# Work to be completed:
Lines below that include the word "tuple" should each be copied.

[Dataset records]
((

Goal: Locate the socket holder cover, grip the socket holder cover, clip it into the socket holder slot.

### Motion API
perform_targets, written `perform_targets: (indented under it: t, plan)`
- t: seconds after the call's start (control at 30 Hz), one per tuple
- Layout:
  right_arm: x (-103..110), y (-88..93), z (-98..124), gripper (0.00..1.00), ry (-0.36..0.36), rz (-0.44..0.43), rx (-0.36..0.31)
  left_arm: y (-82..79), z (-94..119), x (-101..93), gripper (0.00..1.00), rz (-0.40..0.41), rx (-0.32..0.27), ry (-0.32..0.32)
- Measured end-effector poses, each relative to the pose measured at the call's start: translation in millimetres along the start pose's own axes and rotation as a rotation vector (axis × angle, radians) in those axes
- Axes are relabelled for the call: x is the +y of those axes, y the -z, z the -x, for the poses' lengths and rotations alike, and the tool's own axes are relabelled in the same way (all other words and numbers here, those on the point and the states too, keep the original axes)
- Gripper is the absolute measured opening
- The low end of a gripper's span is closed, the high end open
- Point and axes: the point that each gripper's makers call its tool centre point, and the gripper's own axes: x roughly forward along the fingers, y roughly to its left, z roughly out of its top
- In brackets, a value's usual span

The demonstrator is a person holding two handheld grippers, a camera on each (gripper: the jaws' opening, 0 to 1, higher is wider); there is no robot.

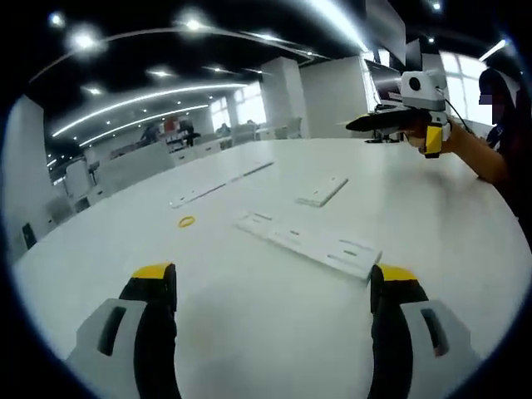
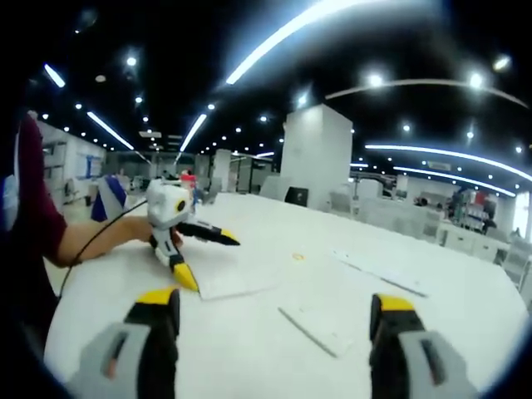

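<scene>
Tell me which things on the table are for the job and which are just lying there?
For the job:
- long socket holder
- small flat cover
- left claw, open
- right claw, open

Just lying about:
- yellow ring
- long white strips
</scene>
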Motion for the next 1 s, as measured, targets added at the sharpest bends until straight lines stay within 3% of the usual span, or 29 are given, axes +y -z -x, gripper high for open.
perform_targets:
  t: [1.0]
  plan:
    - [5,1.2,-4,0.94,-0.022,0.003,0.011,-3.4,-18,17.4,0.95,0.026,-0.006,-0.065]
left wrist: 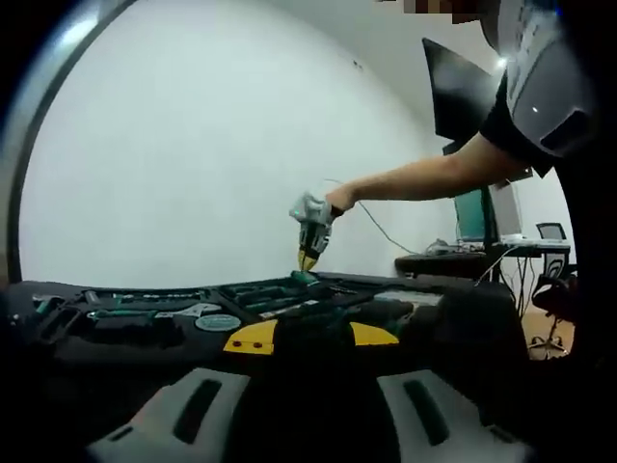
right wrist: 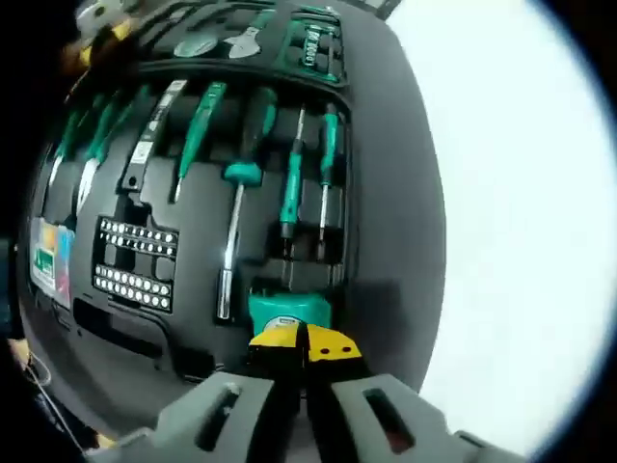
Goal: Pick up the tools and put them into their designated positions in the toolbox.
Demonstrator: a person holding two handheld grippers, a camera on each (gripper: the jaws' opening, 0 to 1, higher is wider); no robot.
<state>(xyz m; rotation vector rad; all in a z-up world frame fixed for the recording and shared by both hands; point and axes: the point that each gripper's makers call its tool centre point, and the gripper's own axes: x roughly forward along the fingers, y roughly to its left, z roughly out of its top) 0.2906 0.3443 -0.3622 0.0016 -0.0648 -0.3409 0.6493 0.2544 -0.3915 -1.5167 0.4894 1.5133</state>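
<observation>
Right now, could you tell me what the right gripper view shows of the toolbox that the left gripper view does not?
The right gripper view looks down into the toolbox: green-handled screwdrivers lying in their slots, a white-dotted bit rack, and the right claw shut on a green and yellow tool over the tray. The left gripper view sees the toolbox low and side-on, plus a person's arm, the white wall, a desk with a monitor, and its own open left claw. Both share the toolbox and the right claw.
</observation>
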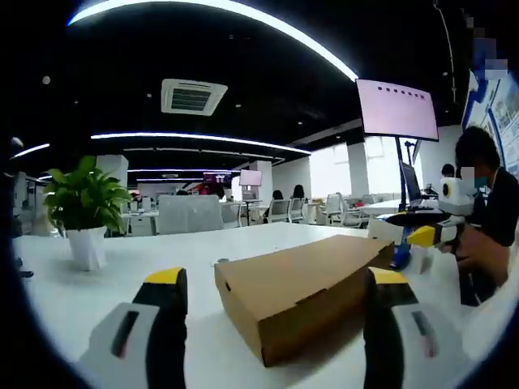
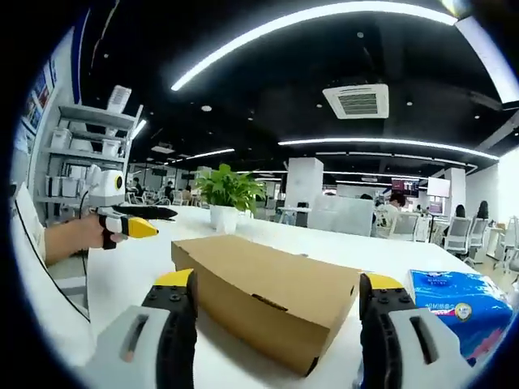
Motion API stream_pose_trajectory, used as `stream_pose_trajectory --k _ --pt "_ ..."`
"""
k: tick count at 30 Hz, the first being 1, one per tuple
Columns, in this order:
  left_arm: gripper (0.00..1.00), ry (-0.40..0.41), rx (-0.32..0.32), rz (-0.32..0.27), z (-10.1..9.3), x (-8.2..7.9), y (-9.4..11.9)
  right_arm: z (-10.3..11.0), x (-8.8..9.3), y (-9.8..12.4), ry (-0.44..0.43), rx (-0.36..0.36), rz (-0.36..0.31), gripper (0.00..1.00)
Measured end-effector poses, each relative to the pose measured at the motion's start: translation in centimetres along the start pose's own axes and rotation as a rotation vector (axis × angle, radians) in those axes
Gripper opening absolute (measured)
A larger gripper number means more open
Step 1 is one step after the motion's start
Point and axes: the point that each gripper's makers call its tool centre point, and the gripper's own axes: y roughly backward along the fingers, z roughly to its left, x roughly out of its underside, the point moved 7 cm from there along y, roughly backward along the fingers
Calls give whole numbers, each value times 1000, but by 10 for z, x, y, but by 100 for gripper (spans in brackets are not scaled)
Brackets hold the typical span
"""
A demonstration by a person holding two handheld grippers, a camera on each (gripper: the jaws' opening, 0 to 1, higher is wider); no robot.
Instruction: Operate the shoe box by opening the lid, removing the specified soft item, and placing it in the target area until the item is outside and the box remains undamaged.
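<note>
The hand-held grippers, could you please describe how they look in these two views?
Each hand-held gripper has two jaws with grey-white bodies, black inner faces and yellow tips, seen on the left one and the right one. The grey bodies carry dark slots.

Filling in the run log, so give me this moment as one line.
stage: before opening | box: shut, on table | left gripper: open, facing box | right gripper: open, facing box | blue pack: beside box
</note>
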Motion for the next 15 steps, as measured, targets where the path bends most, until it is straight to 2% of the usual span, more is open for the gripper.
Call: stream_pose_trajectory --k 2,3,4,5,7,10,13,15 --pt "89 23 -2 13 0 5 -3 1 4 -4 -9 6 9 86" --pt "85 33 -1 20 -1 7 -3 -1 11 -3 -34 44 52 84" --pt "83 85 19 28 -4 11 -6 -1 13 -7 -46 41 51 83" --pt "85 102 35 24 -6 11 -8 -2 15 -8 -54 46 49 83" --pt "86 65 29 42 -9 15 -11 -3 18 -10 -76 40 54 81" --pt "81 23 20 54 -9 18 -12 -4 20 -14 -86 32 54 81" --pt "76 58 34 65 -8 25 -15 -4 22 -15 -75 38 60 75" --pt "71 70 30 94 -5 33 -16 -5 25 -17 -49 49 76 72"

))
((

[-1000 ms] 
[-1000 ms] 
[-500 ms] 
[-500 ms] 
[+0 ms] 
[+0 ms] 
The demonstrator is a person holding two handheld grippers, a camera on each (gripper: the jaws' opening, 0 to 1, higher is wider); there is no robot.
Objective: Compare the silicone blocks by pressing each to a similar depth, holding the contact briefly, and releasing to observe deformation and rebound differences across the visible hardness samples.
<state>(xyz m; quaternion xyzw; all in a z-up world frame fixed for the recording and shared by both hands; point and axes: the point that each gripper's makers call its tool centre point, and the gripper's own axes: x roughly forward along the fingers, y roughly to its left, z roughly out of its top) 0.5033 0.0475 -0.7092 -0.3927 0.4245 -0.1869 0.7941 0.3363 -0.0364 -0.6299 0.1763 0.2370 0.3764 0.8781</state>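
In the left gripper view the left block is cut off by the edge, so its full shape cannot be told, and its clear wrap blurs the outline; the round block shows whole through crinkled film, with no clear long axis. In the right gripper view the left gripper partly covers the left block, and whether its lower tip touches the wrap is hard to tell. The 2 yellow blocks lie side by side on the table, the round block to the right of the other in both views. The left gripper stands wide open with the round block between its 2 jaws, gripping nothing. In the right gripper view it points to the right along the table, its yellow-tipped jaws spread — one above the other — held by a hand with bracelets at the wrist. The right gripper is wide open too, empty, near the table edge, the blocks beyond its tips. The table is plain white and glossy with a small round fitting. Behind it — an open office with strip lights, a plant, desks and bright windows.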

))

# Problem solution:
- t: seconds after the call's start (control at 30 Hz), one per tuple
k: tick count at 30 Hz, the first being 1, one per tuple

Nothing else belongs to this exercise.